**WHAT YOU NEED TO DO:** Reproduce the data in full, exactly as given, leaving images out.

**RECORDED DATA:**
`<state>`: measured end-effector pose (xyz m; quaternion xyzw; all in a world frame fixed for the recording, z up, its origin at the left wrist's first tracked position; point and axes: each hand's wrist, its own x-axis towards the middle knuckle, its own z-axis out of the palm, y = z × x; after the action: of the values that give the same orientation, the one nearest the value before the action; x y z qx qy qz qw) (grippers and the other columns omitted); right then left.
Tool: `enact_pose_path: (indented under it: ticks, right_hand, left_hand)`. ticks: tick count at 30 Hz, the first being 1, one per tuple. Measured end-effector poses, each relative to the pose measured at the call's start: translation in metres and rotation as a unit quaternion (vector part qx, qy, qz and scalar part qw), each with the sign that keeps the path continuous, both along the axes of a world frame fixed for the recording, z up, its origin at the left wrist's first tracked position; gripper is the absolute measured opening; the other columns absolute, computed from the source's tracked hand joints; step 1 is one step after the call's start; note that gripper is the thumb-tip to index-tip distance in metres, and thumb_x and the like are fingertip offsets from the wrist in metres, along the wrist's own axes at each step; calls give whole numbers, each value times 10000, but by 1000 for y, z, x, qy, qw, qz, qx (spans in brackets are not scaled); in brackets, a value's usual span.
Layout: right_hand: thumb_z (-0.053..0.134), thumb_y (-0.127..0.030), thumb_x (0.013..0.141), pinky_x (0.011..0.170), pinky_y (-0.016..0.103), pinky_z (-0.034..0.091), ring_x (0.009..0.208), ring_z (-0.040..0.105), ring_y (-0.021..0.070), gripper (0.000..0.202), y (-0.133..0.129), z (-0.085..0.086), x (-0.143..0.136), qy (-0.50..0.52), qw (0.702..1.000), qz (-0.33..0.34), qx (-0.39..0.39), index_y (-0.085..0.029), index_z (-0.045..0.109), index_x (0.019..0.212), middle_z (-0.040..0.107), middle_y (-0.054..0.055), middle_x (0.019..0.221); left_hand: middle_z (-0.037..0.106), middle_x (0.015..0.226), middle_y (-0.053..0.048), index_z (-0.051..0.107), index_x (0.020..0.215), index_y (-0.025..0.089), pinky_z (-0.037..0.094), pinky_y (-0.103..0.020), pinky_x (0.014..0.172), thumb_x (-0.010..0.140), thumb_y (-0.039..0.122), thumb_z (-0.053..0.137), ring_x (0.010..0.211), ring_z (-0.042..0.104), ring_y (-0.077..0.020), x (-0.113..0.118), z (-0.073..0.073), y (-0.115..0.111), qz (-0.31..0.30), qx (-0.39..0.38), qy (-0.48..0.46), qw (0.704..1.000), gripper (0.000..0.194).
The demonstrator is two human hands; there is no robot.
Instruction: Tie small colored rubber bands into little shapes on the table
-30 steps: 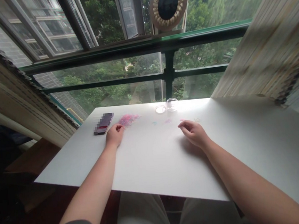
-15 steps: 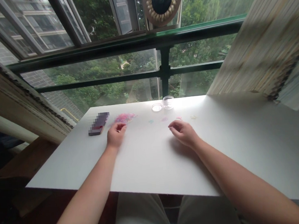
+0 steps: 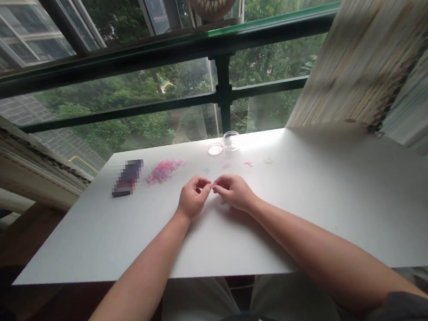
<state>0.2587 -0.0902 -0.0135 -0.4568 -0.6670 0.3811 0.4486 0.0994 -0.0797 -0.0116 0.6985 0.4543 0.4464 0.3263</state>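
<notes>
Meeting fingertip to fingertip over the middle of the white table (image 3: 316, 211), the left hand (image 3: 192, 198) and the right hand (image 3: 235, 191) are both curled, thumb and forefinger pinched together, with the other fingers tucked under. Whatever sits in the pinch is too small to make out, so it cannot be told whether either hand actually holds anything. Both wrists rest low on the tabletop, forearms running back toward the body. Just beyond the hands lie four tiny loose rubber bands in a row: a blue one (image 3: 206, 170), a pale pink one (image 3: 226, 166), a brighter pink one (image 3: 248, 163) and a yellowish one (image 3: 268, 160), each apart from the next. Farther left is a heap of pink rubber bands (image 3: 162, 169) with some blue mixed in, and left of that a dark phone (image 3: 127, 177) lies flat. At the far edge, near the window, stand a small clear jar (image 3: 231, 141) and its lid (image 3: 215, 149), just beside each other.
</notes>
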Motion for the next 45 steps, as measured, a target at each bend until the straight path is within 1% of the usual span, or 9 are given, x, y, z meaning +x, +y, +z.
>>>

**RESPONSE:**
`<state>`: measured end-effector pose (xyz m; quaternion xyzw; all in a world frame fixed for the recording, z up, its origin at the left wrist's first tracked position; point and axes: each hand's wrist, its own x-axis towards the middle knuckle, its own z-axis out of the palm, y = z × x; after the action: of the values that give the same orientation, the one nearest the value before the action; x y z qx qy qz qw) (grippers and the other columns omitted); right then left.
Tool: `enact_pose_path: (indented under it: ticks, right_hand, left_hand)`. ticks: tick count at 30 Hz, the first being 1, one per tuple. Measured end-effector poses, each relative to the pose measured at the call's start: translation in metres and rotation as a unit quaternion (vector part qx, qy, qz and scalar part qw), each with the sign that keeps the path continuous, both along the axes of a world frame fixed for the recording, z up, its origin at the left wrist's first tracked position; gripper is the absolute measured opening; the other columns absolute, computed from the source's tracked hand joints; step 1 is one step after the call's start; note that gripper is the thumb-tip to index-tip distance in metres, and thumb_x and the like are fingertip offsets from the wrist in metres, along the wrist's own axes at each step; calls give whole numbers, each value times 10000, but by 1000 for y, z, x, qy, qw, qz, qx (spans in brackets are not scaled); in brackets, a value's usual span.
Layout: right_hand: thumb_z (-0.053..0.134), thumb_y (-0.127..0.030), thumb_x (0.013..0.141), pinky_x (0.011..0.170), pinky_y (-0.016..0.103), pinky_z (-0.034..0.091), ring_x (0.009..0.208), ring_z (-0.040..0.105), ring_y (-0.021..0.070), gripper (0.000..0.202), y (-0.133..0.129), z (-0.085..0.086), x (-0.143..0.136), qy (-0.50..0.52), qw (0.702..1.000), qz (-0.33..0.34), qx (-0.39..0.39), index_y (-0.085..0.029), index_z (-0.045..0.109), index_x (0.019..0.212), middle_z (-0.040..0.107), middle_y (-0.054..0.055), middle_x (0.019..0.221); left_hand: middle_z (-0.037..0.106), middle_x (0.015..0.226), middle_y (-0.053..0.048), index_z (-0.051..0.107), index_x (0.020..0.215), index_y (-0.025..0.089), pinky_z (-0.037..0.094), pinky_y (-0.103..0.020), pinky_x (0.014..0.172), thumb_x (-0.010..0.140), thumb_y (-0.039..0.122), thumb_z (-0.053..0.137), ring_x (0.010..0.211), ring_z (-0.042..0.104), ring_y (-0.077..0.020), x (-0.113..0.118), z (-0.073..0.073), y (-0.115..0.111), qz (-0.31..0.30), qx (-0.39..0.38), qy (-0.48..0.46), qw (0.704..1.000), gripper (0.000..0.194).
The demonstrator is two human hands; there is no robot.
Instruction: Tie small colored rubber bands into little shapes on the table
-30 steps: 
-15 steps: 
+0 steps: 
<state>0.2587 -0.0902 -0.0135 -0.4568 -0.6670 0.3811 0.4486 0.0994 -0.0797 -0.0116 0.6985 0.4543 0.4464 0.3263</state>
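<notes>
Meeting fingertip to fingertip over the middle of the white table (image 3: 316, 211), the left hand (image 3: 192, 198) and the right hand (image 3: 235, 191) are both curled, thumb and forefinger pinched together, with the other fingers tucked under. Whatever sits in the pinch is too small to make out, so it cannot be told whether either hand actually holds anything. Both wrists rest low on the tabletop, forearms running back toward the body. Just beyond the hands lie four tiny loose rubber bands in a row: a blue one (image 3: 206, 170), a pale pink one (image 3: 226, 166), a brighter pink one (image 3: 248, 163) and a yellowish one (image 3: 268, 160), each apart from the next. Farther left is a heap of pink rubber bands (image 3: 162, 169) with some blue mixed in, and left of that a dark phone (image 3: 127, 177) lies flat. At the far edge, near the window, stand a small clear jar (image 3: 231, 141) and its lid (image 3: 215, 149), just beside each other.
</notes>
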Motion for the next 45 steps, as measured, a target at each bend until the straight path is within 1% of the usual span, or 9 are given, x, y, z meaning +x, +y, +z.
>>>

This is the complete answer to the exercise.